Apart from the pictures, return every line of the listing exactly.
*** GIVEN INFORMATION ***
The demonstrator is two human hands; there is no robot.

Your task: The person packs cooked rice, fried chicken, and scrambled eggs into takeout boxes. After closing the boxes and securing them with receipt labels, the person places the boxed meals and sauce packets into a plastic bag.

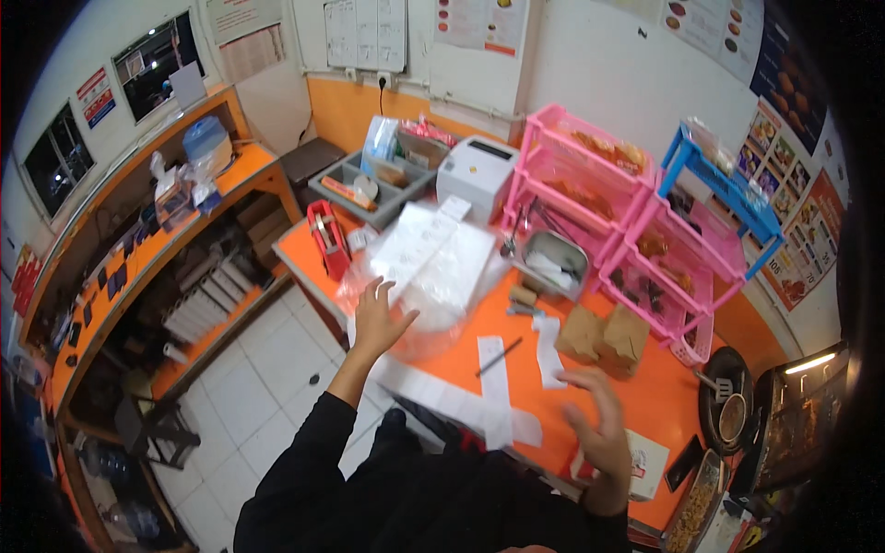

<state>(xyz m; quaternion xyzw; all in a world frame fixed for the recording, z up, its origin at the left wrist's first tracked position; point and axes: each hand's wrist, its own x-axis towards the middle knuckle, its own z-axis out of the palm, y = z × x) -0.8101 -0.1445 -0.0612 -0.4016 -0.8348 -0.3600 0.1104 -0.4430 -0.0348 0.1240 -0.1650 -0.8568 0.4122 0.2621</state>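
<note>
My left hand, fingers spread, hovers at the near left edge of a stack of clear plastic bags; whether it touches them I cannot tell. A long paper receipt lies across the bags. My right hand is raised above the orange table, blurred, with fingers curved apart and nothing between them. Just beyond it are a short curled receipt and two brown kraft paper boxes. A dark pen rests on another paper strip. Partly behind my right wrist is a white printed box.
At the back stand a white receipt printer, a grey divided tray and a red tape dispenser. Pink plastic racks and a steel container line the far right. A black pan and lit display case are at right.
</note>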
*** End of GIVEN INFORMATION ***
▸ **TASK OUTPUT**
The demonstrator is two human hands; there is no robot.

Your task: The person packs cooked rice, fried chicken, and scrambled eggs into takeout boxes. After closing the boxes and securing them with receipt labels, the person places the boxed meals and sauce packets into a plastic bag.


<state>(xyz m; quaternion xyzw; all in a world frame fixed for the recording, z up, its origin at the left wrist's first tracked position; point and axes: each hand's wrist, its own x-axis towards the middle knuckle, its own z-axis out of the palm, y = z × x) -0.8101 -0.1445 -0.0612 -0.4016 -0.8348 -0.3600 0.1104 -0.4430 -0.0348 0.1240 -0.1650 -0.8568 0.4122 0.2621</state>
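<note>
My left hand, fingers spread, hovers at the near left edge of a stack of clear plastic bags; whether it touches them I cannot tell. A long paper receipt lies across the bags. My right hand is raised above the orange table, blurred, with fingers curved apart and nothing between them. Just beyond it are a short curled receipt and two brown kraft paper boxes. A dark pen rests on another paper strip. Partly behind my right wrist is a white printed box.
At the back stand a white receipt printer, a grey divided tray and a red tape dispenser. Pink plastic racks and a steel container line the far right. A black pan and lit display case are at right.
</note>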

The complete output has now been given.